“Unfortunately, I’ve had terrible experiences releasing my books in electronic form. Twice in my career, ‘blind’ people e-mailed me, requesting a PDF of one of my books. Both times, I sent one over–and both times, it was all over the piracy sites within 48 hours, free for anyone to download.
I’ve got a mortgage and three kids to put through college, and it broke my heart! Unfortunately, the bad apples have once again spoiled it for everyone else.”
Now watch as Jason Stoddard pops it with the pin of pragmatism:
“When Mr. Pogue hand-wrings about revenue lost to piracy, he uses his mortgage and his kids’ college bills to justify his income stream. He doesn’t talk about the value of his work, or the time he put into it, but instead resorts to a petty and rather petulant sense of entitlement. “I worked hard to get here! I deserve this moolah!”
Well, who says?
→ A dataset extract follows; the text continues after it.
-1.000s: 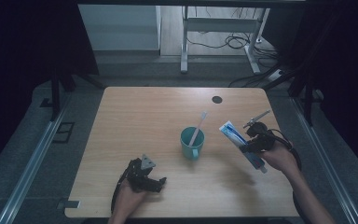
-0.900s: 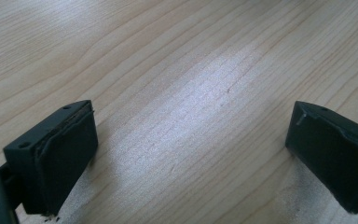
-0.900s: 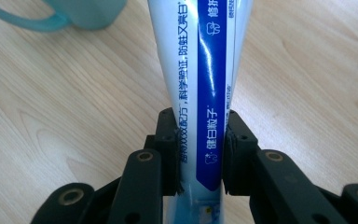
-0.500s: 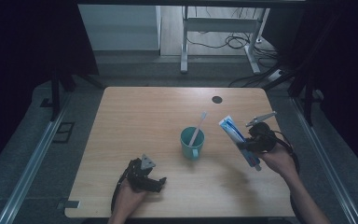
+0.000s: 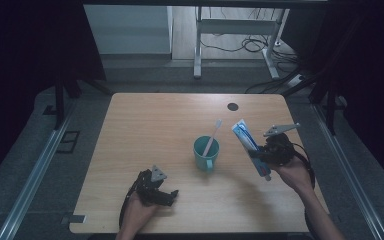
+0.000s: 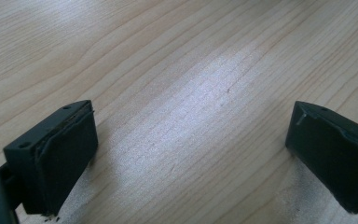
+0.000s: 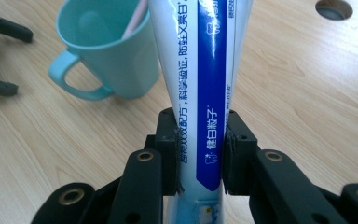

Who says anyone has any right to any kind of revenue multiplication scheme?“
It’s not a story any creative worker who’s already making a good living wants to hear, but that doesn’t make it any less true. This isn’t some neo-hippie “information wants to be free” agenda either. It’s an observation, nothing more; the genie is out, and you can’t re-cork a bottle when the bottle itself has vanished.
Two choices present themselves: sit back and bitch as your business model dies around your ears, or search for a way forward. Piracy is progressive taxation; knowing as many hungry writers and musicians as I do, I feel that perhaps Mr Pogue should be proud that he’s well enough known (and his work well enough valued) that people want to pirate it.